Ori, who was 18 when he entered our Therapists on Wheels Program, lives in Mitzpeh Ramon, in southern Israel and because of his location, when he joined our program he had not been receiving any benefits or services even from the government.
After the initial assessment, his therapist Ruth worked with the parents to determine Ori needed help with gaining independence. Ruth assessed that one hurdle would be eating on his own due to his “significantly low muscle tone.” In Ruth’s six-month report, she stated that she saw a “significant increase in his ability to organize himself and dress independently” in the morning, including ability to recognize the correct way to put on clothing, and Ori learned how to tie his shoelaces independently. Ruth had taught Ori’s parents activities that raise muscle tone that they worked on with Ori when Ruth left each week, leading Ori to “eat more efficiently without dropping food.”

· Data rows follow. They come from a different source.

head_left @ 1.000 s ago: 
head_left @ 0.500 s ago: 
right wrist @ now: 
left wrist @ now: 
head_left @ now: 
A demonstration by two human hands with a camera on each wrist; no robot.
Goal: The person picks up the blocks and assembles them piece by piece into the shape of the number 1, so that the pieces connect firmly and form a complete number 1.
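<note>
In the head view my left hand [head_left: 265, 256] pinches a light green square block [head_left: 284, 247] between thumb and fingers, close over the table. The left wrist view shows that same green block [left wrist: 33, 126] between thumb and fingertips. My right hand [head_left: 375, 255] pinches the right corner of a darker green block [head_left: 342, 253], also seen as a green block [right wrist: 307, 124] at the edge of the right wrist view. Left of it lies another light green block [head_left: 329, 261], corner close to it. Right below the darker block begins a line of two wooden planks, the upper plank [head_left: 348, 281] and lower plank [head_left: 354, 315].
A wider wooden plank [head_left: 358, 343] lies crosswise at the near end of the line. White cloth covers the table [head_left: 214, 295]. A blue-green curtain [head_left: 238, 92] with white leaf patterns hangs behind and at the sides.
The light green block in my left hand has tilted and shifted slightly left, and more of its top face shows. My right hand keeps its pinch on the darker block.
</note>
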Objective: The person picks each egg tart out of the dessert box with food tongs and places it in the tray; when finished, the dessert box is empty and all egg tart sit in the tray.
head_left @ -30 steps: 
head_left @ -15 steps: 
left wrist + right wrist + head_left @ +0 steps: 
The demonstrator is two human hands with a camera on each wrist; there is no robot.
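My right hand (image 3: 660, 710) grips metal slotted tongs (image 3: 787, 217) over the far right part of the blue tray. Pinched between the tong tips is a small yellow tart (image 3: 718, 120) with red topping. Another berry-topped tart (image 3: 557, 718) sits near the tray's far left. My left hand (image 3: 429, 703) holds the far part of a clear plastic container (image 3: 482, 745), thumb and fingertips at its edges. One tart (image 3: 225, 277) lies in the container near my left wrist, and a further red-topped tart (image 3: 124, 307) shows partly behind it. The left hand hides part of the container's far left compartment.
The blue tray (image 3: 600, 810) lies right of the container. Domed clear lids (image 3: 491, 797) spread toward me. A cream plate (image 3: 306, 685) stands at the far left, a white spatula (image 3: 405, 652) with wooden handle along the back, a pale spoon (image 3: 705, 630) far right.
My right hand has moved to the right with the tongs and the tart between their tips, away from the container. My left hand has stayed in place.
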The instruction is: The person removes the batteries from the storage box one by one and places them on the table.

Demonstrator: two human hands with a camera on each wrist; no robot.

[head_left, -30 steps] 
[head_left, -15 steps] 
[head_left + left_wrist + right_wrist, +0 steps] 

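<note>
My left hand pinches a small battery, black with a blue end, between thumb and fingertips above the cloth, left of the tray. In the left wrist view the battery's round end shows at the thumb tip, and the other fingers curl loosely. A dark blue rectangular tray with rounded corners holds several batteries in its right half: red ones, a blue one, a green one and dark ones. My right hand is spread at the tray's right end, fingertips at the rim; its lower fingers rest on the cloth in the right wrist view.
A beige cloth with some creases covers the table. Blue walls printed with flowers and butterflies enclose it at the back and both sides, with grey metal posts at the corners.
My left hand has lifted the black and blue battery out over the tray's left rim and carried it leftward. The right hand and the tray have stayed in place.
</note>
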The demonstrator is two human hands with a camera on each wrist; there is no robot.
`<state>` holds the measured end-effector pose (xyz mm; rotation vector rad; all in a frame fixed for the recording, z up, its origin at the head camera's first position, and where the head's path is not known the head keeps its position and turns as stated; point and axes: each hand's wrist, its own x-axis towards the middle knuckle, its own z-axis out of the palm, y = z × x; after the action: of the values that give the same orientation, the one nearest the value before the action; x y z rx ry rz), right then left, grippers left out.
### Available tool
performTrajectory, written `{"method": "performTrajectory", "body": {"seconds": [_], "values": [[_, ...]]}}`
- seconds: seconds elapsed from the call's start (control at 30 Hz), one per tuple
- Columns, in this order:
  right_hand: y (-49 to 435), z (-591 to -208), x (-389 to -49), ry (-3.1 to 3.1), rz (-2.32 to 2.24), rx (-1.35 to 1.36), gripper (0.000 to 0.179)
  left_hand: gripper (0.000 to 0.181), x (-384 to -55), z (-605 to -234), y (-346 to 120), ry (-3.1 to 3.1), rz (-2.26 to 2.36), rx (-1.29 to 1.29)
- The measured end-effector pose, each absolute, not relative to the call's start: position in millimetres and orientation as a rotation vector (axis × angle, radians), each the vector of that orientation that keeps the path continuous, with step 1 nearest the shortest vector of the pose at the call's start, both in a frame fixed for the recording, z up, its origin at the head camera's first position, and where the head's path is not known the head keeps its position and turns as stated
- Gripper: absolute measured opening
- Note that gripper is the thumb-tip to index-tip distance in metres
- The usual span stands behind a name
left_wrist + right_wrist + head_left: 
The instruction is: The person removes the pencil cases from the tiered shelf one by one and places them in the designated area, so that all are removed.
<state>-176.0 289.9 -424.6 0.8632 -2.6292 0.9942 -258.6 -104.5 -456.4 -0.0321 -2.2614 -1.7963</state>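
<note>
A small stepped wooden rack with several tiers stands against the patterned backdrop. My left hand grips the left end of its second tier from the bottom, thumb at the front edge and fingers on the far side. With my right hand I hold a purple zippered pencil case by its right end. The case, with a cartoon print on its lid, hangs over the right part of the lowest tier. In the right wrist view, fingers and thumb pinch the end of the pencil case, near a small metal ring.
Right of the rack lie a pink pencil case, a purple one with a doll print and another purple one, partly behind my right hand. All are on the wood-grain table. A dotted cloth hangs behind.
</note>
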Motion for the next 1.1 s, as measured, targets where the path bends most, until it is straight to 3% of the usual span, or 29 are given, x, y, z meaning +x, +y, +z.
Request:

After six months the therapist set higher goals including more independence in bathing, brushing teeth, shaving, and on school-based goals like handwriting, time telling and math. Math is especially important for independence so he could calculate money. By the one- year mark, Ruth reported that regarding getting ready in the morning, getting dressed and eating, Ori no longer needed monitoring and he made great strides in self-care, although he still needed monitoring or light assistance for brushing teeth and shaving. Ori also progressed in his ability to calculate money and to grasp the concept of time, but he does still struggle greatly with these issues and will need more work. His therapist ended a report by saying “Ori has made significant progress in numerous spheres that the treatment is focusing on, and it is rewarding to see his progress.” Ori’s case shows how far extra therapies can enhance the life of a child with severe disabilities and contribute to independence and confidence in completing daily tasks.